▶ [Recorded data]

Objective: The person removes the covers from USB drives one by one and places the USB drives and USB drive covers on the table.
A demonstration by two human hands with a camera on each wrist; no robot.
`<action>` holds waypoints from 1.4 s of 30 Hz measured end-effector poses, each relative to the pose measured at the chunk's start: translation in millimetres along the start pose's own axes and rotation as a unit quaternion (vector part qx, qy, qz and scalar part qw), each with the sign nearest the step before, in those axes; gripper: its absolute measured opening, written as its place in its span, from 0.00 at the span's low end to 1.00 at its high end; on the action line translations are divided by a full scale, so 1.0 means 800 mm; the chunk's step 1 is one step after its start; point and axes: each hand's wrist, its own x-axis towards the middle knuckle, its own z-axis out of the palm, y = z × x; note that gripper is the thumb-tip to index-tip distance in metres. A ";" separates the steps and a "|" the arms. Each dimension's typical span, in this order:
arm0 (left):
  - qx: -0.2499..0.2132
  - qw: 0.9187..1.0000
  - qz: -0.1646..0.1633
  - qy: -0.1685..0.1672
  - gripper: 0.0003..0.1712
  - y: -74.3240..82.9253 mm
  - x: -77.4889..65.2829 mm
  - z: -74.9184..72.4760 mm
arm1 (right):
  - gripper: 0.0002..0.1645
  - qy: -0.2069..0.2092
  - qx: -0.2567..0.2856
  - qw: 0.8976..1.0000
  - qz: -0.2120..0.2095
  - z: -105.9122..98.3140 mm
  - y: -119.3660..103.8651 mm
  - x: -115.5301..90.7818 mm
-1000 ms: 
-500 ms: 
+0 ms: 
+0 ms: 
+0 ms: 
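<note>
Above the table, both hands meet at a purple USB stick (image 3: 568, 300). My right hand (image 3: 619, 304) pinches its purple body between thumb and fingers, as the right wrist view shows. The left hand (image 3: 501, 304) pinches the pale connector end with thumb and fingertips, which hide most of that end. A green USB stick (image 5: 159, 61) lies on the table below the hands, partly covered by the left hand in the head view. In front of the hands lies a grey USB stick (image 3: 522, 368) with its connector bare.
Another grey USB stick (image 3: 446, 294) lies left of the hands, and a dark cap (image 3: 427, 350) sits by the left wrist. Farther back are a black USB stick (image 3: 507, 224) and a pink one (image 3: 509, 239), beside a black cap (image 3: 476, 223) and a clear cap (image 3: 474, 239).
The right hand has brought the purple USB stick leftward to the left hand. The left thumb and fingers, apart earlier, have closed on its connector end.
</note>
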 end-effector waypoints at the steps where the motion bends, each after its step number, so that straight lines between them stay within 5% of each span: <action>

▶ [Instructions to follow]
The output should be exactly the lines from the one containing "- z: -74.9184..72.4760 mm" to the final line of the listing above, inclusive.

▶ [Answer below]
  - z: -74.9184..72.4760 mm
arm1 (right):
  - gripper: 0.0002..0.1645
  - qy: -0.2069..0.2092
  - qx: -0.2567..0.2856
  - qw: 0.8976..1.0000
  - qz: -0.2120..0.2095
  - z: -105.9122..98.3140 mm
  - y: -119.3660..103.8651 mm
  - x: -115.5301..90.7818 mm
-1000 ms: 
-500 ms: 
+0 ms: 
+0 ms: 
+0 ms: 
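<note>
Above the table, both hands meet at a purple USB stick (image 3: 568, 300). My right hand (image 3: 619, 304) pinches its purple body between thumb and fingers, as the right wrist view shows. The left hand (image 3: 501, 304) pinches the pale connector end with thumb and fingertips, which hide most of that end. A green USB stick (image 5: 159, 61) lies on the table below the hands, partly covered by the left hand in the head view. In front of the hands lies a grey USB stick (image 3: 522, 368) with its connector bare.
Another grey USB stick (image 3: 446, 294) lies left of the hands, and a dark cap (image 3: 427, 350) sits by the left wrist. Farther back are a black USB stick (image 3: 507, 224) and a pink one (image 3: 509, 239), beside a black cap (image 3: 476, 223) and a clear cap (image 3: 474, 239).
The right hand has brought the purple USB stick leftward to the left hand. The left thumb and fingers, apart earlier, have closed on its connector end.
</note>
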 end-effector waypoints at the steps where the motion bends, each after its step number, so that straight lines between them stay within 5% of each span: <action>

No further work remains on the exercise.